На последних трёх-четырёх фестивалях я обязательно делал какой-то свой объект… Этим летом был «плавающий офис». Я соорудил очень лёгкую конструкцию, малюсенький домик, который можно накрыть тентом. Концепция такая: от берега отплыл, в домик всё погрузил, солнечная батарея у меня есть, ноутбук есть, вай-фай здесь по территории ловит, и никто мне больше не нужен. То ли это был прикол, то ли действительно половина комиссии собиралась его наградить первым местом на летнем фестивале. Но когда они начали это активно обсуждать, я сказал, что не участвую в конкурсе. В Греции я делал «мост в никуда».
На дереве такой? Мой любимый. А он потом рухнул?
Неизвестно. Он достаточно крепко был сделан.
В Великом Устюге мы большой командой делали «Избар». Это такая пятидесятиметровая барная стойка ледяная, проходящая через снежную избу. При чём стойка ещё горела. Избу мы насыпали целой бригадой недели две. Надо было перекрыть трёхметровый пролёт снегом, это был большой эксперимент, выдержит – не выдержит. Пришёл какой-то местный мужик, сказал, что всё это рухнет, и ребята сразу приуныли. Я сам не был до конца уверен в том, что будет держаться, но сорвался и сказал им, что они все – не архитекторы, если слушают местного мужика, а не своей головой думают.

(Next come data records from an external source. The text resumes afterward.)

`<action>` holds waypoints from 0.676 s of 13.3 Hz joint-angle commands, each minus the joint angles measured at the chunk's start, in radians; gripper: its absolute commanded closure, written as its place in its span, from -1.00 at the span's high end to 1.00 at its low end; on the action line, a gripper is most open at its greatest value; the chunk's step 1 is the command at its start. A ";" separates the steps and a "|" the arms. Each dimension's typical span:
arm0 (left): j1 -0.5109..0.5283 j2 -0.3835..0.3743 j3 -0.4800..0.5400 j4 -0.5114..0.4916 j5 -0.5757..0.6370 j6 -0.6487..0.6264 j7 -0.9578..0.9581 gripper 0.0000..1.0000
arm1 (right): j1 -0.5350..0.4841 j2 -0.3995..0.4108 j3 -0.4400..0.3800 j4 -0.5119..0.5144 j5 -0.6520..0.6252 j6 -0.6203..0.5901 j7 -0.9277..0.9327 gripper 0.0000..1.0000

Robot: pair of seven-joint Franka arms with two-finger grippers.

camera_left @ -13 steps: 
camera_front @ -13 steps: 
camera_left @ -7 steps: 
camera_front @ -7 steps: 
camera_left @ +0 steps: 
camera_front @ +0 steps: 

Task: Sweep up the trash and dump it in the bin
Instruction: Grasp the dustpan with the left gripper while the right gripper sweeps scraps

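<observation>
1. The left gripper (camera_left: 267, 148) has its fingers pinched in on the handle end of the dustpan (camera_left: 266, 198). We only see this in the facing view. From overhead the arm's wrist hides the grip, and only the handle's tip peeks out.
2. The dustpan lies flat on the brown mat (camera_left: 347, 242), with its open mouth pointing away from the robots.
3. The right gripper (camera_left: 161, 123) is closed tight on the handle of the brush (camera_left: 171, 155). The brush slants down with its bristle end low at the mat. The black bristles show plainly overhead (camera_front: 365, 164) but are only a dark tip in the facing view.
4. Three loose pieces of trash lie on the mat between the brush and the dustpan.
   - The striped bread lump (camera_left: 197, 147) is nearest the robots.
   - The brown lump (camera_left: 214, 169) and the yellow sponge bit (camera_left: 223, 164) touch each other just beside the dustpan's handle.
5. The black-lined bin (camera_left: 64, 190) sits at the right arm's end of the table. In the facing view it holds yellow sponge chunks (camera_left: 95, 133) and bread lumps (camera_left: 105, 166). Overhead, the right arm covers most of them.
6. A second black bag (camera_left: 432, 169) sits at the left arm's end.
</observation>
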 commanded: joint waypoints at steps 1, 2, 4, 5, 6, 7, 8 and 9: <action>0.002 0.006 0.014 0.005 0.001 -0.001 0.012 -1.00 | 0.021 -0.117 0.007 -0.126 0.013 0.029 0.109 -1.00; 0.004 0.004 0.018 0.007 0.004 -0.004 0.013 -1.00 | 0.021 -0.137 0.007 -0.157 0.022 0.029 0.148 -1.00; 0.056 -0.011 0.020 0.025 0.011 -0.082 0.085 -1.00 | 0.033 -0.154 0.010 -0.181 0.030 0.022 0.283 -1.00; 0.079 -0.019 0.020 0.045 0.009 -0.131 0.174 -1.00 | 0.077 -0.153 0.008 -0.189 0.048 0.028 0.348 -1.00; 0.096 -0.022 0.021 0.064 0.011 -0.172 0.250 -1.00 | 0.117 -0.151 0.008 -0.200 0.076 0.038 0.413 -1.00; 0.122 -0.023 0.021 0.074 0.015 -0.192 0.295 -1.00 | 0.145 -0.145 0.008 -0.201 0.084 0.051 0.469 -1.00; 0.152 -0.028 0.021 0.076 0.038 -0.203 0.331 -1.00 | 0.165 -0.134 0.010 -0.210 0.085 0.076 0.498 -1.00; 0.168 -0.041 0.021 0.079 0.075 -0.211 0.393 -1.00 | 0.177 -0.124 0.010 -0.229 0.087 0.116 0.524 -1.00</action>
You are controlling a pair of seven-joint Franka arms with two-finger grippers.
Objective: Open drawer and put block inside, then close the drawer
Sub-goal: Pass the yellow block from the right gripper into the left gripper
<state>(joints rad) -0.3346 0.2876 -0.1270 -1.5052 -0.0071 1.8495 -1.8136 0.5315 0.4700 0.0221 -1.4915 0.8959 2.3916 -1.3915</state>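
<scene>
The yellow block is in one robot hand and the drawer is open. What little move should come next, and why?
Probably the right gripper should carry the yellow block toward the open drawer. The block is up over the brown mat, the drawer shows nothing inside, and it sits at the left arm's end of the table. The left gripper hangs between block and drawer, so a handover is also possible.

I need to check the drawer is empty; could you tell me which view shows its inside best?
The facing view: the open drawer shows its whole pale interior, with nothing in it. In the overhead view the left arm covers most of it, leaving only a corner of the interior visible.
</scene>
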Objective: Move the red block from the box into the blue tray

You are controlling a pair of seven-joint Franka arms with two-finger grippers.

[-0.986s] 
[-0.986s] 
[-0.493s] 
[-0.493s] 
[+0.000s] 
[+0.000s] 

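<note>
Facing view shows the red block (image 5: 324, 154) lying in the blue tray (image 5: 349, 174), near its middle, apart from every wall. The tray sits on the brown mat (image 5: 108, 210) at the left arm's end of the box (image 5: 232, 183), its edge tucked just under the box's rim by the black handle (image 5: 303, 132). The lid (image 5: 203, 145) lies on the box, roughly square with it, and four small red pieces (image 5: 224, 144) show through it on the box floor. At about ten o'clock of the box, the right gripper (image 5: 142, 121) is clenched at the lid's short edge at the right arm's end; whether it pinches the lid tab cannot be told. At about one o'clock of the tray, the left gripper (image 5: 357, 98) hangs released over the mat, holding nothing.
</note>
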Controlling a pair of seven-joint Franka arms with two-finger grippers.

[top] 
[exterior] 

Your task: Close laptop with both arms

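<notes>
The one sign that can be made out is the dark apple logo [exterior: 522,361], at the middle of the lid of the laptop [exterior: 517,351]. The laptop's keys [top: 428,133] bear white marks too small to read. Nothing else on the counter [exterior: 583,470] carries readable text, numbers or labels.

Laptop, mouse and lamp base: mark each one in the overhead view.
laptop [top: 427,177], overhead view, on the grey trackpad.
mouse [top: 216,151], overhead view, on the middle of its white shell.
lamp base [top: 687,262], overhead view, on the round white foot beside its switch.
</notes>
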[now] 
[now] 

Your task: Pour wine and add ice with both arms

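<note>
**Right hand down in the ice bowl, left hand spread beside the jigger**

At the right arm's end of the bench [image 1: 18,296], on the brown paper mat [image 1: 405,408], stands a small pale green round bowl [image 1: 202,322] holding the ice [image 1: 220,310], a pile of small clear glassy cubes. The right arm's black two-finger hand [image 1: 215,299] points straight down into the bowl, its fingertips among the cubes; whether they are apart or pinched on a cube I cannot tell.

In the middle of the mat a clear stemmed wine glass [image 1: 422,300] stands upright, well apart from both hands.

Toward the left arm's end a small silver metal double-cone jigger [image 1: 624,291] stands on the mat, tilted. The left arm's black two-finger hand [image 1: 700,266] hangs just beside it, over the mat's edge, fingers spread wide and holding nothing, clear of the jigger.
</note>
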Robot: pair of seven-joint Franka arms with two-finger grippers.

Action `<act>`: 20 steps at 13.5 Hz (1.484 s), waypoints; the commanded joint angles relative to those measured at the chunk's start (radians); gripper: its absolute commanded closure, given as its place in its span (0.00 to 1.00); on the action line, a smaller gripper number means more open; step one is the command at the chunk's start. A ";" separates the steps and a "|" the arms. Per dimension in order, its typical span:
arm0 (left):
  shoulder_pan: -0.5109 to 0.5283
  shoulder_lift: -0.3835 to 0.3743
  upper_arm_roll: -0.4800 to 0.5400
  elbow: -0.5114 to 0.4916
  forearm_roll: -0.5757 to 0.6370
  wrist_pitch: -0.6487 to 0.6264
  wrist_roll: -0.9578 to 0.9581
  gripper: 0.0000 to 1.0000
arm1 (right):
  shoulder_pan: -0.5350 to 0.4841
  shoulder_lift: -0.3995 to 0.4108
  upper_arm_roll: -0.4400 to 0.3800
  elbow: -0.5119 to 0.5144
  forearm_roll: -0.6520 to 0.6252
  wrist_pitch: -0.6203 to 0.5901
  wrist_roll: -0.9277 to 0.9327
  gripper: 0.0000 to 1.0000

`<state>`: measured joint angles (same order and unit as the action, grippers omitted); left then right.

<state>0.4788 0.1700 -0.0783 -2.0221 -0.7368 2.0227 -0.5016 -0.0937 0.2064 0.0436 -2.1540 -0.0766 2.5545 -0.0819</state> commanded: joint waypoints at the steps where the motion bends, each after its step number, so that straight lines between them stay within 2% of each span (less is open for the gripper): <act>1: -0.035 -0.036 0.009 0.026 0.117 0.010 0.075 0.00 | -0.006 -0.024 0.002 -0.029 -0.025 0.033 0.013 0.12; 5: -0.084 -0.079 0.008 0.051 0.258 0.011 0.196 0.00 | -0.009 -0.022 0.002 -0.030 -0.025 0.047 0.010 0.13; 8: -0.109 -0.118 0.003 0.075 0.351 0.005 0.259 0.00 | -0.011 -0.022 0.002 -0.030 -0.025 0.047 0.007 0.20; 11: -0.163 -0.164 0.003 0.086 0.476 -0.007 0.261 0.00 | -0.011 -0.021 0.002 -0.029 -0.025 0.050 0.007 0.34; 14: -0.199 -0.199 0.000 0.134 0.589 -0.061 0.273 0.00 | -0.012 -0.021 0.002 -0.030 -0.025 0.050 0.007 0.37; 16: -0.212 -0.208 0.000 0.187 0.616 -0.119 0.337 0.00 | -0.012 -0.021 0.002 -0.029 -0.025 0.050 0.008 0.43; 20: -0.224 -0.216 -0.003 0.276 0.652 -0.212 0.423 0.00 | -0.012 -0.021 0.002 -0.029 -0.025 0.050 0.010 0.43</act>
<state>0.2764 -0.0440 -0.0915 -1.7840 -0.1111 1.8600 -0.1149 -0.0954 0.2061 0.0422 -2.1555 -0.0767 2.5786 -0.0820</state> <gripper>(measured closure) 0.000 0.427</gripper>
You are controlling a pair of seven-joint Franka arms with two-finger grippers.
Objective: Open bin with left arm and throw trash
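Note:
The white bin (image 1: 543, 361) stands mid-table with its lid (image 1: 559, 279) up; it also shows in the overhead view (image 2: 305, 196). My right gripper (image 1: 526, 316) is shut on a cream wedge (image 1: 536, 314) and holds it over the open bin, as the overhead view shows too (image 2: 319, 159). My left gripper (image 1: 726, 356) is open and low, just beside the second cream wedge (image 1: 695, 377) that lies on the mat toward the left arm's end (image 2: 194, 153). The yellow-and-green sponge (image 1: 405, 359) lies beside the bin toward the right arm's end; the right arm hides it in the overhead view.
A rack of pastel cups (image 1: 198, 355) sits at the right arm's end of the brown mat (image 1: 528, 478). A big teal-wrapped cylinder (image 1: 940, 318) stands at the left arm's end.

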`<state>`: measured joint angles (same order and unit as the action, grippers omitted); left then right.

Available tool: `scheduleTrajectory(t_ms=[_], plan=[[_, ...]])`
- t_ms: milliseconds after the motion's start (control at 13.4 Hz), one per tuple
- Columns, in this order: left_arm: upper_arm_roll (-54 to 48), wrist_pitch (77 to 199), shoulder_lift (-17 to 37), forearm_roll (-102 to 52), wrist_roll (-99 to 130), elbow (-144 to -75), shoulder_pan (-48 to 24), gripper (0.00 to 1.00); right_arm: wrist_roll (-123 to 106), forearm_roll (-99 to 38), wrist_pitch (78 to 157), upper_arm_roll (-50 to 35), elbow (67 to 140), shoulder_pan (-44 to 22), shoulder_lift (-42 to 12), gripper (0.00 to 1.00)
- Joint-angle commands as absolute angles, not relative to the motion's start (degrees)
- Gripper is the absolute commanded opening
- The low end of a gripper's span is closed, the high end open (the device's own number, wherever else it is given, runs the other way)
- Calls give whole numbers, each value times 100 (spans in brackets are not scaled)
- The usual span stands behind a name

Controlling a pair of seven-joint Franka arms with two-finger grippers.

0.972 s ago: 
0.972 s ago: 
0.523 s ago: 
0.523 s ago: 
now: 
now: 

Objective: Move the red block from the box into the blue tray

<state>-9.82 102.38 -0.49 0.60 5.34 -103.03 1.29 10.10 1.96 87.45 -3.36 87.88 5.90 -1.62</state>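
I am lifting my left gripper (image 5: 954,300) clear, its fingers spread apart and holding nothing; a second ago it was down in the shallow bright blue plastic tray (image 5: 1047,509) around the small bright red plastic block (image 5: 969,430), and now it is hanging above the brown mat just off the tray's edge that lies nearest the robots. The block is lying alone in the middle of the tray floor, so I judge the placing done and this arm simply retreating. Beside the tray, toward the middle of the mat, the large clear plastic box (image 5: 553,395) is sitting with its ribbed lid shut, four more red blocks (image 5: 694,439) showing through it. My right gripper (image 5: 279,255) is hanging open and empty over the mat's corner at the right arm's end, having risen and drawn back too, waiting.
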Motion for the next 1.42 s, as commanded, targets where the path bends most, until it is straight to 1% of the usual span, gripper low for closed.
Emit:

Там какая технология? Делается опалубка и сверху засыпается снегом. А потом ее нужно изнутри выпиливать бензопилой. Я пошёл это делать уже ночью, чтобы никто не видел, один... В итоге всё выдержало, простояло. Сейчас мой основной объект – вся Архитектурная ферма. Начиная со стола, за которым мы сидим.
В этом году, как, впрочем и в прошлые годы, в конкурсе АРХИWOOD много объектов с «АрхФермы», в том числе – сделанных твоими руками. Что для тебя дерево?
Этот материал только начинает приоткрывать мне свои возможности. Как я разгрузил в одиночку Камаз с пиломатериалом для первого фестиваля, так до сих пор с ним только и работаю. Начиналось всё с обычного обрезного материала, потом осваивали кругляк, стала развиваться тема сохранения леса и использования сухостоя. Недавно была серия объектов с использованием обрезков. В «Магазине Архитектурных Форм», еще одном нашем проекте, начинаем делать мебель из старых досок – по настоящему старых, а не искусственно натёртых.